An independent Peer review of the study “Ex-post Investigation of Cost Pass-Through in the EU ETS: an analysis of six sectors”
This I4CE report provides a peer review of the study “Ex-post Investigation of Cost Pass-Though in the EU ETS: an analysis of six sectors” produced by CE-Delft and Oeko Institut and published by the EU Commission in November 2015.
In the discussion on the potential risk of carbon leakage related to the EU ETS and the effect of safeguard measures, the scope for passing through carbon costs in final product prices is deemed a key issue. This study of CE-Delft and Oeko Institut (2015) investigates whether and to what extent ETS-related carbon costs have indeed been passed through into product prices by EU industry across iron and steel, refineries, cement, organic basic chemicals, fertilizer, and glass.
The peer-review of the CE-Delft and Oeko Institut study is produced by I4CE on the basis of the three academic peer reviews mandated by I4CE.

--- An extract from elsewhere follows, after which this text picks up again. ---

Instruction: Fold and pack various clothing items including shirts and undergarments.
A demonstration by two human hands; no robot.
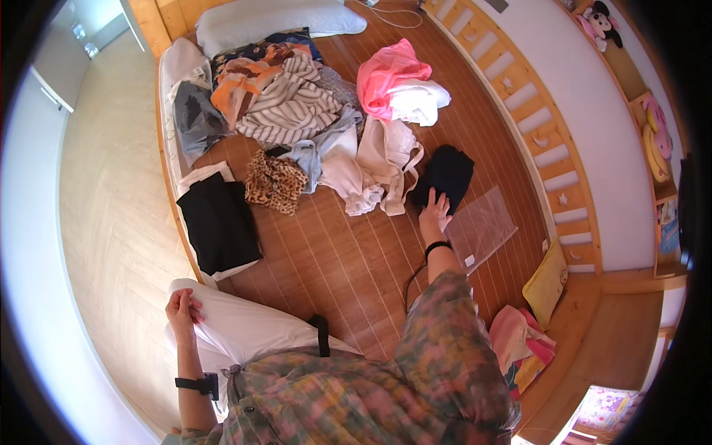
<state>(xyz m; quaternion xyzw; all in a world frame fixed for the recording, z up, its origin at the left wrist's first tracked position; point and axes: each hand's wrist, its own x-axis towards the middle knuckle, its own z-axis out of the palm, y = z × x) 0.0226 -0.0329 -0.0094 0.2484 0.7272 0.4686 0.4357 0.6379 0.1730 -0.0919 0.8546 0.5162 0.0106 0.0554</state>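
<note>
My right hand (435, 214) is laid on the near edge of a folded black garment (446, 175), fingers spread. Beside that hand, a clear plastic bag (484, 228) lies flat on the slatted bed mat (334, 245). My left hand (183, 308) is by my knee in pale trousers (250, 331), its fingers loosely curled with nothing visible in them. Ahead of the left hand, a folded black cloth (218, 225) lies over white fabric at the bed's left edge. Between the two black pieces are a leopard-print cloth (275, 182) and a pale pink bra (386, 150).
A heap with a striped garment (292, 105) lies farther back, beside a pink garment (394, 78) with white fabric. A pale pillow (278, 22) is at the far end. A wooden rail (528, 100) bounds the right side, near a yellow cushion (545, 283) and a colourful cloth (520, 345).
</note>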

The I4CE Peer review, focused on two only sectors: refineries and basic organic chemicals. concludes that the results of the study cannot be used as direct policy recommendations due to the following three main limitations.

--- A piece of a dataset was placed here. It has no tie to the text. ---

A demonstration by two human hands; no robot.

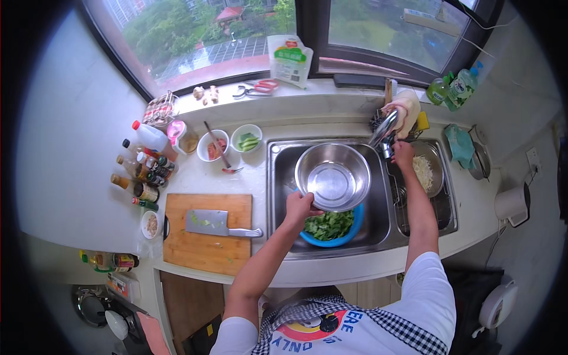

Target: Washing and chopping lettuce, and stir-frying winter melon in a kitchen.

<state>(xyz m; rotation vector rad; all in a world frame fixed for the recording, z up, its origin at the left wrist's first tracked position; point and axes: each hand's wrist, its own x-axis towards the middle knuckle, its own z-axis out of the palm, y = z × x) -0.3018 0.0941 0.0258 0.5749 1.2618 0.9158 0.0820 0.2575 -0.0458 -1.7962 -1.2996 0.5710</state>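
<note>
My left hand [303, 207] grips the near rim of a stainless steel bowl [333, 177], thumb on the outside. The bowl is above the large sink basin [375, 230] and partly covers a blue plastic basin [326, 242]. Chopped leafy greens [330, 226] show inside the blue basin. At the chrome faucet [385, 133], my right hand [403, 155] has its fingers curled against the base; the exact contact is partly hidden. Pale shredded strips [422, 173], perhaps bean sprouts, lie in a metal pan [437, 164] over the small sink, right of that hand.
Left of the sink, a cleaver [206, 222] rests on a wooden cutting board [177, 253], its handle reaching past the right edge. Behind stand two white bowls of cut food [213, 148] [246, 137]. Seasoning bottles [142, 171] line the left; an electric kettle [510, 206] stands right.
</note>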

- The robustness of the econometric results is not clearly grounded: the claims of the study are only supported at a low confidence level (the chosen confidence interval was 10% while sound econometric practice would require at least 5%).
- Moreover, detailed analysis shows that the hypothesis of a cost pass-through is significant (at 10%) only for some products and for some EU countries. The results are heterogeneous and not representative of a conclusion at the EU level for either sector.

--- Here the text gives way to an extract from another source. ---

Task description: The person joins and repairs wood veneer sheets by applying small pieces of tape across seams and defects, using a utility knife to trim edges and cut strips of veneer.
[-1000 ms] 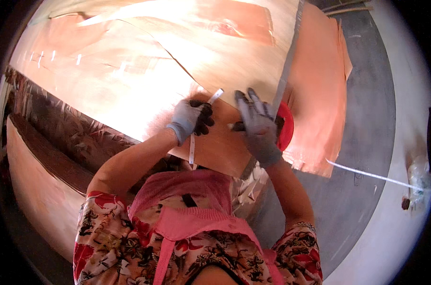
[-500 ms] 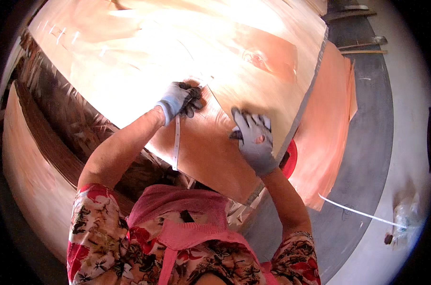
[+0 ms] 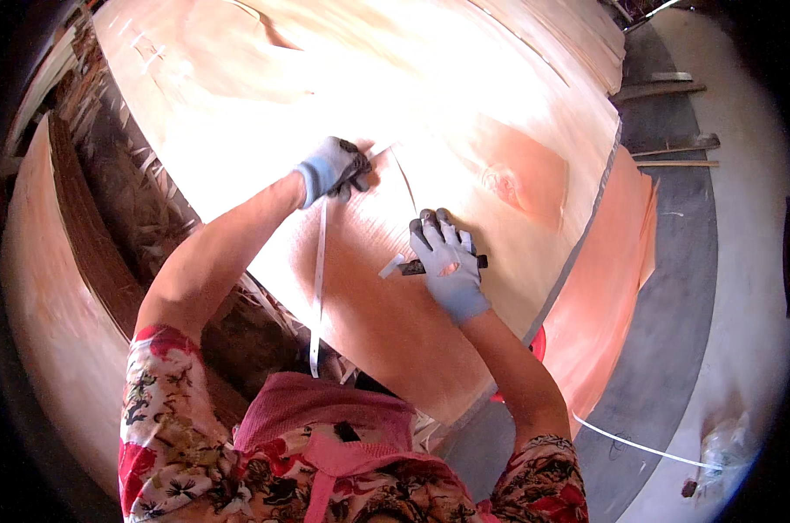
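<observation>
My left hand (image 3: 335, 170), in a grey-blue glove with dark fingertips, is closed on a narrow white strip of dotted tape (image 3: 320, 288). The tape hangs from it toward my apron. Beneath both hands is a broad, thin wood veneer sheet (image 3: 395, 340), with a dark split or seam (image 3: 404, 179) running between them. My right hand (image 3: 450, 266), in a matching glove with a hole on its back, presses on the veneer, fingers stretched forward. Under its palm lies a small black tool (image 3: 410, 268) with a pale, blade-like tip; its exact kind is unclear.
More orange veneer (image 3: 604, 270) lies right of the sheet, over a dark grey surface (image 3: 665, 235). Part of a red round object (image 3: 539, 342) shows beneath the sheet's edge. At left stands a thick veneer stack (image 3: 50, 288) beside scattered scraps (image 3: 138, 166). A white cord (image 3: 639, 446) crosses the lower right.
My right hand has moved left toward the split and turned, and the tool's pale tip now shows at its left. My left hand still grips the tape. The whole view has shifted slightly.
</observation>
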Action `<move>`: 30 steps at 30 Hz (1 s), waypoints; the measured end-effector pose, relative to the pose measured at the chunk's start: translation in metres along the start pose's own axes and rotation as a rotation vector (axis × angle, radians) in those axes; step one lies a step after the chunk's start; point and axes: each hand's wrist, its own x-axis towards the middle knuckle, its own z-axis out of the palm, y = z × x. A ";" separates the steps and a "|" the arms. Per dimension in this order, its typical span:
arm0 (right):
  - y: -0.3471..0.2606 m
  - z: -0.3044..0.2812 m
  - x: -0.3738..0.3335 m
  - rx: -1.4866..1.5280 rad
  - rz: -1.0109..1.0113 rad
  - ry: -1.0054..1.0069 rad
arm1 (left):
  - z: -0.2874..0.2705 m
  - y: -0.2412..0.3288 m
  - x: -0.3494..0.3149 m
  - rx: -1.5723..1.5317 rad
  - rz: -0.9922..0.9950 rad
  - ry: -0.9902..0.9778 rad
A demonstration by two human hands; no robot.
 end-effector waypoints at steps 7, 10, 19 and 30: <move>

- The quantitative estimates on the cost pass-through rates are obtained through a simple accounting relationship between input costs and output prices. Economic practice would rather use an explicit price formation model allowing for such factors as trade intensity, market structure and concentration, heterogeneity of competitors, etc… Some of these factors are marginally analyzed in the study without providing clear conclusions. Indeed, without any in-depth statistical analysis, the study cannot establish a statistical significant relationship between market shares and cost pass-through rates. Other explanatory variables such as the role of EUA price volatility and the macroeconomic environment should also have been considered. Altogether the simple relationship used by the study cannot provide a valid estimate of the cost pass through.